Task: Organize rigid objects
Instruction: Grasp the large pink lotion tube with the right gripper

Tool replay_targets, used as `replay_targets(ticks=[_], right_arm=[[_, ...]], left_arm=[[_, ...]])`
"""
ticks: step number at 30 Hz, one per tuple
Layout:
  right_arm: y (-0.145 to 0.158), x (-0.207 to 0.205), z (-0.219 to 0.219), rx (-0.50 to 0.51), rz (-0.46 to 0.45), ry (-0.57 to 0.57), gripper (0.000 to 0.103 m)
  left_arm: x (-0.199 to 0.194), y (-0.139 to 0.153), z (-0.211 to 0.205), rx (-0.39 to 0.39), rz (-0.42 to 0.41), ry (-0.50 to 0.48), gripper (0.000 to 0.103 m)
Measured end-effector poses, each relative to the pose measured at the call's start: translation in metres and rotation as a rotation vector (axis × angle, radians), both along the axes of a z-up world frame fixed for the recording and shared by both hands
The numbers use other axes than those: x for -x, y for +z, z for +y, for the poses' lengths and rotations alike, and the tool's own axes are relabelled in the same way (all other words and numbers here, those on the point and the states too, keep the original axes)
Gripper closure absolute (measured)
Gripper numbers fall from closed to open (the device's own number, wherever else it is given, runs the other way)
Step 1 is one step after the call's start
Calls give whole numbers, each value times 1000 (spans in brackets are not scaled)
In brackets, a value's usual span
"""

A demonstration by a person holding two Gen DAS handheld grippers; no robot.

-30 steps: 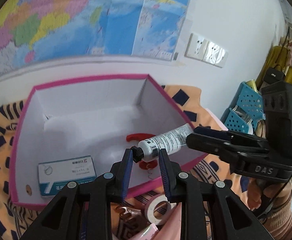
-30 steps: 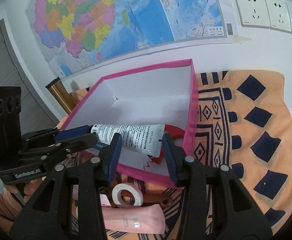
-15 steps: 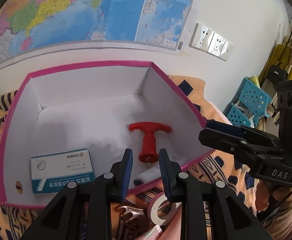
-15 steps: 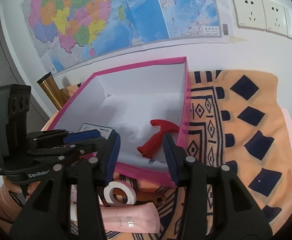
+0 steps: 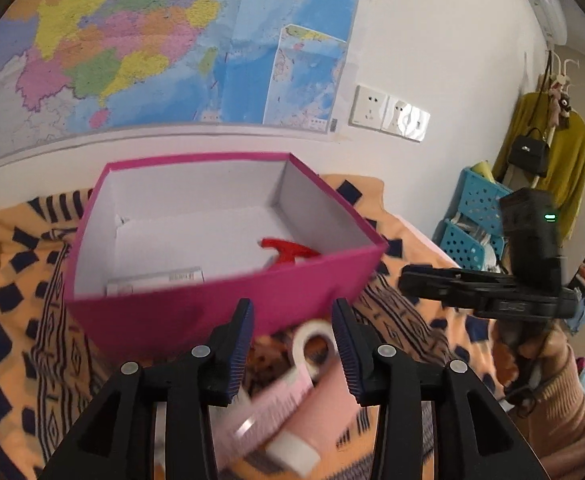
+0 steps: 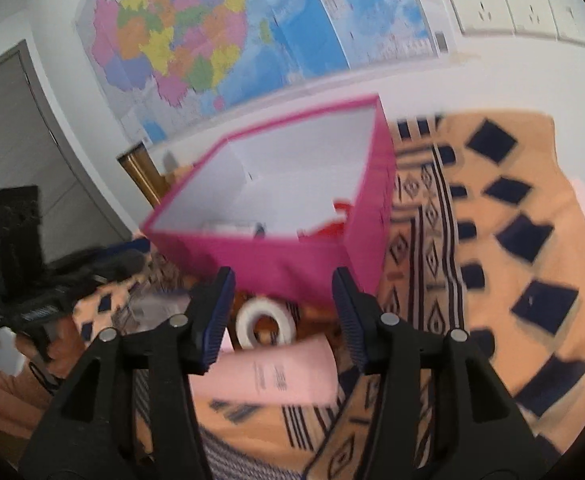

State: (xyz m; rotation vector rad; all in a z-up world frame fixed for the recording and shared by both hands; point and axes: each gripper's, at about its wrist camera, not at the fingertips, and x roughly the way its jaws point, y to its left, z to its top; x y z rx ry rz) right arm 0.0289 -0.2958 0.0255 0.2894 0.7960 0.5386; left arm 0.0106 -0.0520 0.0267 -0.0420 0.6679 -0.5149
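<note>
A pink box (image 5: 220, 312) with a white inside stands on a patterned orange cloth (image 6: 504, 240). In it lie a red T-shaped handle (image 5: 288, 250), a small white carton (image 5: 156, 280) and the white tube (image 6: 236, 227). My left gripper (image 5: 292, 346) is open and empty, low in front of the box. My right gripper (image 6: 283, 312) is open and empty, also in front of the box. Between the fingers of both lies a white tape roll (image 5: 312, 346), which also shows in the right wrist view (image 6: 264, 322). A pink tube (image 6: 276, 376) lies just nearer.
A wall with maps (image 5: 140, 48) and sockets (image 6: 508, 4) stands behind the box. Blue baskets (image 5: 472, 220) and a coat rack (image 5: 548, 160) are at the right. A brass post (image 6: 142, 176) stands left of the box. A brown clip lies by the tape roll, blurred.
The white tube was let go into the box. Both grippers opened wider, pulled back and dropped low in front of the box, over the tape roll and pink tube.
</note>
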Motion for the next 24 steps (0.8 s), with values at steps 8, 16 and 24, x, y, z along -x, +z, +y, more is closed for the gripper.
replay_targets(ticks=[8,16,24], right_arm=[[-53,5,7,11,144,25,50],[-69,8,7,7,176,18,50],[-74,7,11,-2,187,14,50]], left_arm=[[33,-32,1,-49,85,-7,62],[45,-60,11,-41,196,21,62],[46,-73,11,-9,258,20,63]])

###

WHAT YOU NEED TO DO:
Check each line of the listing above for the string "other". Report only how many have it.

ANSWER SECTION:
2